As for “the gap”, that’s the kind of thing that has to be observed over time, not year to year. Over time, Switzerland closed the gap and is now a medal contender, with Germany approaching that territory as well. Every country has a different program and some progress for a while and then spin their wheels for a time or even regress. I don’t think there’s a singular gap but many gaps. 

AP: In Tampere, we’ve seen individual games where underdogs have landed a few blows: Austria against the Czechs, most obviously, also Austria against USA and Latvia’s narrow loss to Finland. You might even make a case for GB’s fightback to take Norway to a shoot-out.

What we’ve not seen is much evidence of the emerging teams maintaining that kind of performance through the whole tournament – or at times even through a whole game. It’s not until nations can pick up points, rather than “plucky” pats on the head, that we can talk about gaps closing. Switzerland and Germany look to be doing this, but I’m not sure we saw anything comparable in Group B.

Who will win the Tampere QFs?

DO’B: You can read above what I said about do-or-die games. Having said that, Finland is the favourite over Slovakia. Sweden against Canada is tougher to call, partly because I haven’t seen much of Canada this year. I’ll say Sweden but we all remember what Canada did last year after an underwhelming group stage. 

AP: I’m fairly confident for Finland against Slovakia. Defensively, the Finns have been a class apart here and while I’m excited to get a look at the young Slovakian forwards in person, I don’t think they’ll have enough to upset the odds. On paper, Sweden-Canada is a tougher call. That said, the Canadians’ results in the group stage have not been anything out of the ordinary so it’s hard to say whether Claude Julien has a genuine contender, or whether we're expecting a tight game because of the history and reputation of the two nations.

Any surprises about the teams that were relegated?

AP: Ultimately, no. Before the tournament started, most would have identified Italy and Great Britain as two teams in serious danger of demotion. And that’s how it played out. Given that these were the teams that scored fewest goals and allowed most, it’s hard to argue with the final standings.

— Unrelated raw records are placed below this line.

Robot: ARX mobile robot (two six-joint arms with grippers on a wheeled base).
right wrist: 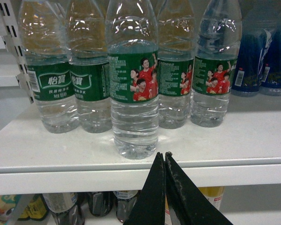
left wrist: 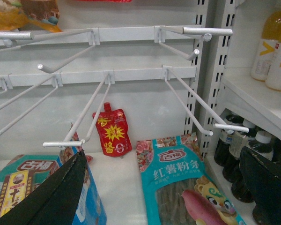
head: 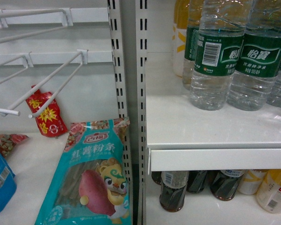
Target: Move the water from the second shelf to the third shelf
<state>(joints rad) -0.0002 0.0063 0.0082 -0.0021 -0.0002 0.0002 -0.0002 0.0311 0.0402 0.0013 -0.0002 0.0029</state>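
Water (right wrist: pixel 134 93) is standing upright on the white shelf (right wrist: pixel 225 140), front of the row, near the edge, other bottles just behind. Right gripper (right wrist: pixel 165 157) is sitting just in front of it, fingers pressed together, holding nothing. Left gripper (left wrist: pixel 164 173) is hanging spread apart by the snack bags, empty. Bottle looks full, so heavyish; thin ribbed wall will flex, smooth label prob slippery. I'd grab mid-body at the label, not the neck.

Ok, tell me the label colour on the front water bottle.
Green, with red-shirted figures, on the water bottle; clearest in the right wrist view.
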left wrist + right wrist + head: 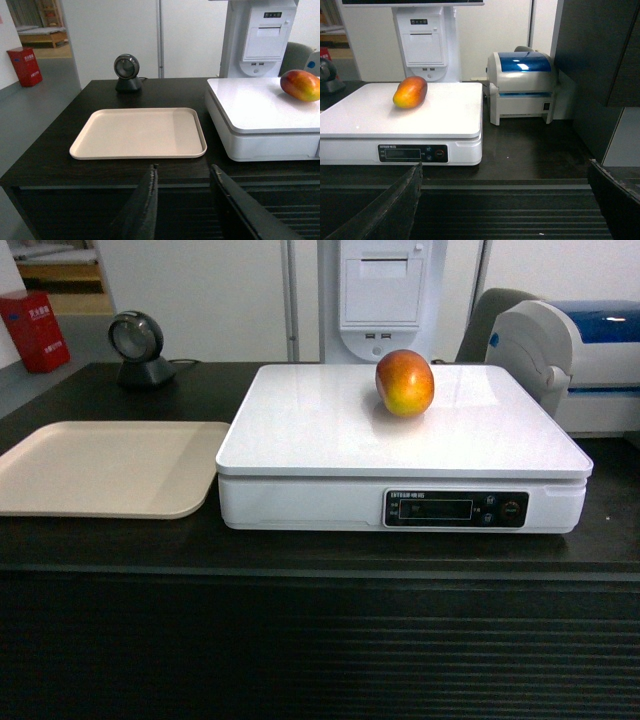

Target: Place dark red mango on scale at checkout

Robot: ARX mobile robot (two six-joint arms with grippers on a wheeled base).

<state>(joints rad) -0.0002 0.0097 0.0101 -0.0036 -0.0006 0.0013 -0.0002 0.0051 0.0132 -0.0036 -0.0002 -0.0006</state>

DO’B: Agreed, no. In Tampere, in our respective previews of Austria and Great Britain, we both identified that last game of the group stage as the game that would decide it and I don’t think that was due to any particular brilliance on our part. Almost anybody would have and even the players throughout the tournament referred to it. And, despite some impressive showings by Austria throughout, it did indeed come down to the third period of that game. Similarly, down in Helsinki, if I’d been told ahead of time that Kazakhstan would win its last game to relegate Italy, it wouldn’t have shocked me.